### Exercise
Scan the data below for the string "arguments". Show every line where it turns up.

### Records for the task
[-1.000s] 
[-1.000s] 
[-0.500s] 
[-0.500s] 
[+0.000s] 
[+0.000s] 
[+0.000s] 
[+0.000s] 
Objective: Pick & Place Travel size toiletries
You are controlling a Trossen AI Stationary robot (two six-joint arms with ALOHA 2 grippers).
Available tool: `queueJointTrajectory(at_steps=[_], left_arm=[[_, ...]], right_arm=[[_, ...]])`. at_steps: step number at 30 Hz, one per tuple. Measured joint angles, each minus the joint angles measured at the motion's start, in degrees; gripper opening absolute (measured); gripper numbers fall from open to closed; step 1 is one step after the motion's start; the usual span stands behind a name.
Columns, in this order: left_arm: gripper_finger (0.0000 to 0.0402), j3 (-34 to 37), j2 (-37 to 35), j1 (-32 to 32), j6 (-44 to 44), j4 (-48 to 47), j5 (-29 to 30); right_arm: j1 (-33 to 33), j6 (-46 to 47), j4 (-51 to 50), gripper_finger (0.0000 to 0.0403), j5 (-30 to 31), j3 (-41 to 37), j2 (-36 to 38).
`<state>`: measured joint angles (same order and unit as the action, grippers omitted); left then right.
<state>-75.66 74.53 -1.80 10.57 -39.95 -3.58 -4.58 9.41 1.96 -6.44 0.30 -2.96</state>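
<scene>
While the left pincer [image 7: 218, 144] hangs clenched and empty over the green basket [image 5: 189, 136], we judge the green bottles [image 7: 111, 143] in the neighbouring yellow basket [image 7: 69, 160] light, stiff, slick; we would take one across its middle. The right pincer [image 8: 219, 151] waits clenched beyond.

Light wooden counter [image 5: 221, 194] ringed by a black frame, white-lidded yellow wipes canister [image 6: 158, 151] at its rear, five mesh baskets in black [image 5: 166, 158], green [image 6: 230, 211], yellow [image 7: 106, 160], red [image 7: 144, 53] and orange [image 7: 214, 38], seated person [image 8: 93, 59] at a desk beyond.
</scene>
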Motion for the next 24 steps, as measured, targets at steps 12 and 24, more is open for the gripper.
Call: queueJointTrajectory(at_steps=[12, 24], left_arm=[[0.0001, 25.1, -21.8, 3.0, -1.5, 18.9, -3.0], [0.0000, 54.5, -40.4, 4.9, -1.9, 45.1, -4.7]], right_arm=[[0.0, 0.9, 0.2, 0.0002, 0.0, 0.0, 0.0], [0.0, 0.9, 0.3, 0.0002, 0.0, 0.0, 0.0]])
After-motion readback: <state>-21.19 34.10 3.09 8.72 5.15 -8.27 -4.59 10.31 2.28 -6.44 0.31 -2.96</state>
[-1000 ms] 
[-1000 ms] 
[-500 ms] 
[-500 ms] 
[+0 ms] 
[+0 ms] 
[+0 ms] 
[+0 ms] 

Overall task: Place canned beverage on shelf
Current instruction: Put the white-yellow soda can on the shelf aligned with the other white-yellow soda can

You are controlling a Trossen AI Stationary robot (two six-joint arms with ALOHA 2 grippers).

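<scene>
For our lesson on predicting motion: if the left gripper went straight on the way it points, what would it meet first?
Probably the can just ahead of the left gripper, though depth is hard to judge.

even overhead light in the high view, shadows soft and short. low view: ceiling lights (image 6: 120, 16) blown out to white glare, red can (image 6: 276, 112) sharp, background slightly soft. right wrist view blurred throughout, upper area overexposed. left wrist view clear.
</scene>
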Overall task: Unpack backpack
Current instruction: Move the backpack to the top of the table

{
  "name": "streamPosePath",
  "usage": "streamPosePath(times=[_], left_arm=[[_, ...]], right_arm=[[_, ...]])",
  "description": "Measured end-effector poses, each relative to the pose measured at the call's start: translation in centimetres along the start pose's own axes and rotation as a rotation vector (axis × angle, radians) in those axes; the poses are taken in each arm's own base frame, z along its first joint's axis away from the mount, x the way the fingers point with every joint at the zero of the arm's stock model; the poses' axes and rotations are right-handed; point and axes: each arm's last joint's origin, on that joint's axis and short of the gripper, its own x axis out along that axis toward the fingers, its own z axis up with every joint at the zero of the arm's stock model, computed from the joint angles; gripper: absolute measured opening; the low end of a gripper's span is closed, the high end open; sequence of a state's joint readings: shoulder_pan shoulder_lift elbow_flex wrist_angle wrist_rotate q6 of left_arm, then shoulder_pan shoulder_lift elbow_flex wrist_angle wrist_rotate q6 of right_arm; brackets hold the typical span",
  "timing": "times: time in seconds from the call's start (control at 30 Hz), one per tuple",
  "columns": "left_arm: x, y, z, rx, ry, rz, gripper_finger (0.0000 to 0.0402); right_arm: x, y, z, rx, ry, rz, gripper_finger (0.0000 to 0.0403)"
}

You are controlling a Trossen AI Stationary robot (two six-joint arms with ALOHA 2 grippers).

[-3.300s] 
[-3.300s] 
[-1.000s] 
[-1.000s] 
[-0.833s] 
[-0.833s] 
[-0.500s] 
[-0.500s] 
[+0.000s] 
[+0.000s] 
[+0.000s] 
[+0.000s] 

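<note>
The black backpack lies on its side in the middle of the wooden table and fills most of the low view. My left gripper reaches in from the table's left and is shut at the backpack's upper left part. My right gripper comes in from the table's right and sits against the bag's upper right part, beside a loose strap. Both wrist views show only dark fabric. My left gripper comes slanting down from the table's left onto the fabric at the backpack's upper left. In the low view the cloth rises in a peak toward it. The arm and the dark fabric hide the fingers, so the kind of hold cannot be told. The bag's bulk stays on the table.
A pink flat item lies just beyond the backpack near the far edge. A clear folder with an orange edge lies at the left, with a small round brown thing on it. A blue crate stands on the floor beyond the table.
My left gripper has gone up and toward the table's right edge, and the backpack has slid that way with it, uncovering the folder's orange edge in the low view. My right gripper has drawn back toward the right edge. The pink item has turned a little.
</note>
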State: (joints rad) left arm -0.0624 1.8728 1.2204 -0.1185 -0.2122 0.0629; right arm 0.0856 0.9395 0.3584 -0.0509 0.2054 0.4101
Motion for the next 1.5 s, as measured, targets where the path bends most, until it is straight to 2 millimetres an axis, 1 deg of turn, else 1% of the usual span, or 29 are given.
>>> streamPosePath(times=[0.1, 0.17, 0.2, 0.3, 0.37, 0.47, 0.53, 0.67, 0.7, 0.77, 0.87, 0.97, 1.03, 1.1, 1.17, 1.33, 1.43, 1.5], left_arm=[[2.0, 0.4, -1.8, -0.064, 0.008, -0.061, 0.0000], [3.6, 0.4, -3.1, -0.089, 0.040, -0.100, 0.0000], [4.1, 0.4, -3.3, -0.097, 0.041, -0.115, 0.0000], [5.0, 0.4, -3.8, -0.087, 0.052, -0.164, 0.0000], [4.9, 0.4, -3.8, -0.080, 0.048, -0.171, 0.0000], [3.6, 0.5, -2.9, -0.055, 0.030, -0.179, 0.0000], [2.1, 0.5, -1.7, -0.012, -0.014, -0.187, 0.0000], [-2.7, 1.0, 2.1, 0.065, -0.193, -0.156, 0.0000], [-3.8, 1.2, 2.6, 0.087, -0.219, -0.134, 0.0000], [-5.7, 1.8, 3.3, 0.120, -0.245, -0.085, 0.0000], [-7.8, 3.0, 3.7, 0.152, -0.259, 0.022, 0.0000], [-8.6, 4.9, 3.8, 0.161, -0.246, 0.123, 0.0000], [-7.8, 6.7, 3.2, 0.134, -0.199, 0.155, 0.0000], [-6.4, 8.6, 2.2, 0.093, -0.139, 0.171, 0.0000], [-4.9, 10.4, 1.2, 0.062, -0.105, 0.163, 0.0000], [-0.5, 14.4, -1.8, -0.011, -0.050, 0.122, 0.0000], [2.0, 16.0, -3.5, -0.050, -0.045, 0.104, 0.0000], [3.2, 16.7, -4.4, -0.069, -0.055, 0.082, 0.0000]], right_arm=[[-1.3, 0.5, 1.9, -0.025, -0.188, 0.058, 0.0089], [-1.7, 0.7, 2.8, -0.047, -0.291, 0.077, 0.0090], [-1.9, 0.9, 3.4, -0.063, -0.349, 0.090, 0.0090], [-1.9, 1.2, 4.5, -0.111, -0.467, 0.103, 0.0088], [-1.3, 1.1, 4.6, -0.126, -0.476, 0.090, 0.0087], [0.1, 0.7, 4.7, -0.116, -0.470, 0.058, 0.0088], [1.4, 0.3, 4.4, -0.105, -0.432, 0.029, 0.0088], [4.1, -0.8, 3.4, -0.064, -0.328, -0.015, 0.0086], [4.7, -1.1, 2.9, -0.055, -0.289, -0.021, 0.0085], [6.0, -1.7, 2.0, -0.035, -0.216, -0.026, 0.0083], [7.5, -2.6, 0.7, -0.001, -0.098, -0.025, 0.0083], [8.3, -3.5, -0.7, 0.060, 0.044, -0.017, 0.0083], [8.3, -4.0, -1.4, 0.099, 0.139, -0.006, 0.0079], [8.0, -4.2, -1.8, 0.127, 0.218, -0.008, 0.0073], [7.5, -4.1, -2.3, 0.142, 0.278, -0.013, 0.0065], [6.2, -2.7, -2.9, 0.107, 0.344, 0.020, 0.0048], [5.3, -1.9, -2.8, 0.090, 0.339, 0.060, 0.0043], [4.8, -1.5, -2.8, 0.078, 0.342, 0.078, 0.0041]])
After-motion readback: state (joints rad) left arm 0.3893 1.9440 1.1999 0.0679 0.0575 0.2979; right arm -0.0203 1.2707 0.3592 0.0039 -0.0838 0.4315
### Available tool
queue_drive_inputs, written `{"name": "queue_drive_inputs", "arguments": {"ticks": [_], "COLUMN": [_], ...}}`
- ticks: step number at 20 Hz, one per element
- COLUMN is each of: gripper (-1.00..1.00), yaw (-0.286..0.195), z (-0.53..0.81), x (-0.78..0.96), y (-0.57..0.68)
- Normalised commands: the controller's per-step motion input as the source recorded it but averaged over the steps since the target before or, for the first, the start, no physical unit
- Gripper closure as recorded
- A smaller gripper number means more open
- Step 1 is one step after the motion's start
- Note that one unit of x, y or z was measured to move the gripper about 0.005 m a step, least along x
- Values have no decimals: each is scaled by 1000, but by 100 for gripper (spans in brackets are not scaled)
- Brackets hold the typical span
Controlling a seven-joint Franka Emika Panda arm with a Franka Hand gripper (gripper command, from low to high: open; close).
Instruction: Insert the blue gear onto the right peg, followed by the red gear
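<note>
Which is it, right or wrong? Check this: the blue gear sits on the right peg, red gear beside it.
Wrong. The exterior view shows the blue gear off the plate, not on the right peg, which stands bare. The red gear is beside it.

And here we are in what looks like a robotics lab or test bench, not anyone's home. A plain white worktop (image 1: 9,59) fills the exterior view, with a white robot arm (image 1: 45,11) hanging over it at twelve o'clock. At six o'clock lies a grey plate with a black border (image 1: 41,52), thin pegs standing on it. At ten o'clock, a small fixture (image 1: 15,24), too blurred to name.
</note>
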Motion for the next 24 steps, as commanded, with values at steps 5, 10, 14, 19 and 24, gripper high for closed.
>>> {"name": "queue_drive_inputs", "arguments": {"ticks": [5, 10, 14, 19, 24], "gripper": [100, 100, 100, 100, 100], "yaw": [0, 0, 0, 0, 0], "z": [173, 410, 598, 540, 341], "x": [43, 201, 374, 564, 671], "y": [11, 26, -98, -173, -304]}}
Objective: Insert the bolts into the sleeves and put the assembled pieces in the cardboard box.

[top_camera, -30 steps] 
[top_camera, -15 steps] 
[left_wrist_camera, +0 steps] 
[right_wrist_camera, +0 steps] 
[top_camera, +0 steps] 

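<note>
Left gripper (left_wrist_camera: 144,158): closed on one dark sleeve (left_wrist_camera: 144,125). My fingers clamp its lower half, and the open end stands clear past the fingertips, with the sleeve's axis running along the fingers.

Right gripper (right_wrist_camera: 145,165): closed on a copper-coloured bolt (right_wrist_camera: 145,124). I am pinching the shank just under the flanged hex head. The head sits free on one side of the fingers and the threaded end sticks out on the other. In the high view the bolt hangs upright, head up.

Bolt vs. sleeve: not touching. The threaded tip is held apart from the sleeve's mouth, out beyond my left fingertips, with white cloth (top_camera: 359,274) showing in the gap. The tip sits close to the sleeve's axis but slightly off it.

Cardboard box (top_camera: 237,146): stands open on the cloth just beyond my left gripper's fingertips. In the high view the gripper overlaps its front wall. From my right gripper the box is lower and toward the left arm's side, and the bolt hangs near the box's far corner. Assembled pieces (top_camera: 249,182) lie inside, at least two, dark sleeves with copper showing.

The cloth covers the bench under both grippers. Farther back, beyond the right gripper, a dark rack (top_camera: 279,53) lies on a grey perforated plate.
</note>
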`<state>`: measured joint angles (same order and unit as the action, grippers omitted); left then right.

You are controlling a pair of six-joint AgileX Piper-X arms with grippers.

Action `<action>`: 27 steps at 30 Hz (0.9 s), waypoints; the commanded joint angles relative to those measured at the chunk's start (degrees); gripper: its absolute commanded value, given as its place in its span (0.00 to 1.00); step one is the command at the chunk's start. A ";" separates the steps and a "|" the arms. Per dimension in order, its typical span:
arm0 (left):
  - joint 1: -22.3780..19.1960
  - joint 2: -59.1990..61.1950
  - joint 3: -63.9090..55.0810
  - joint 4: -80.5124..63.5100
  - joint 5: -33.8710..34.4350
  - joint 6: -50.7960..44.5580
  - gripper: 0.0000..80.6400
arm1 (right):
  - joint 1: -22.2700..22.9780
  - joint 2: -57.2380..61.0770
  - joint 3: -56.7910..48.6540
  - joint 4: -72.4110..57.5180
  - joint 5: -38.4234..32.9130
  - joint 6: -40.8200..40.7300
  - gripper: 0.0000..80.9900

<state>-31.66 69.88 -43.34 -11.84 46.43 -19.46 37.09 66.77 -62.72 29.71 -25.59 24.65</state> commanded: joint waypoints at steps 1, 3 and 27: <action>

### The completed task
queue_drive_inputs, written `{"name": "queue_drive_inputs", "arguments": {"ticks": [_], "COLUMN": [_], ...}}`
>>> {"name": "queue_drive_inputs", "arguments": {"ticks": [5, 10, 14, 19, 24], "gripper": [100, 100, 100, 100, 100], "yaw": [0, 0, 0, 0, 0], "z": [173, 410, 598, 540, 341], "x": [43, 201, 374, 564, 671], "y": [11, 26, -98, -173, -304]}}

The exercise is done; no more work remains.